Restaurant choices have gotten a lot more difficult all of the sudden. Every time we move south of Mexico I can’t help but scratch my head in wonder at why tacos stop at the Mexican border. The food has been mediocre at best here on Utila. This is something I’ll gripe about for about a month, before I let it go and settle in to a chewy chicken/fish, beans, and rice diet.

The food appears from a deep dark hole in the wall.

We hiked up the hill to the Iguana Station—a place working to save the Utila Spiny-Tailed Iguana. It should come as no surprise that it was closed when we arrived.

I had to google what sort of hunting gets done on Utila, and it turns out iguanas are on the hit list. Goes a long way towards explaining the need for the Iguana Station.

Main Street, Utila.

Sunday. The boat comes in on Monday. About the only thing left worth buying are the pineapples, which are the best we’ve ever tasted.

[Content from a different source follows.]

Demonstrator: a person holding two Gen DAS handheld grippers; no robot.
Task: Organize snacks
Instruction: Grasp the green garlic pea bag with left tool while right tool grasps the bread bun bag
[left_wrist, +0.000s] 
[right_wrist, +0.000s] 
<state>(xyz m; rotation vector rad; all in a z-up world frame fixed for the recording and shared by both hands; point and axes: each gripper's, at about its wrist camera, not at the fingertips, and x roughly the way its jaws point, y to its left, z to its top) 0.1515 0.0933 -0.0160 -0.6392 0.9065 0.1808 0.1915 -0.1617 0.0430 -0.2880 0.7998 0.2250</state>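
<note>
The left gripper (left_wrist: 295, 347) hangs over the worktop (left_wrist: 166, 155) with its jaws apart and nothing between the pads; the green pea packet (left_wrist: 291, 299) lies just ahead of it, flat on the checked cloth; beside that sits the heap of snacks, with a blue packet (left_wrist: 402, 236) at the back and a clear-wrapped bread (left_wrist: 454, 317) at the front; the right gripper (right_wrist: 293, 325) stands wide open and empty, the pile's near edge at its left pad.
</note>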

Within just a few short days of arriving in Honduras both of our main lenses for our Canon 6D crapped out on us, and our “walking around” camera also died. The kids stepped in and set up a family selfie using their cameras. Q-tips and WD-40 revived our Fuji, and I sort of got one lens halfway functional again, but it would have been a heck of a lot nicer if all this had happened a month earlier before both Ali and I had gone back to the States.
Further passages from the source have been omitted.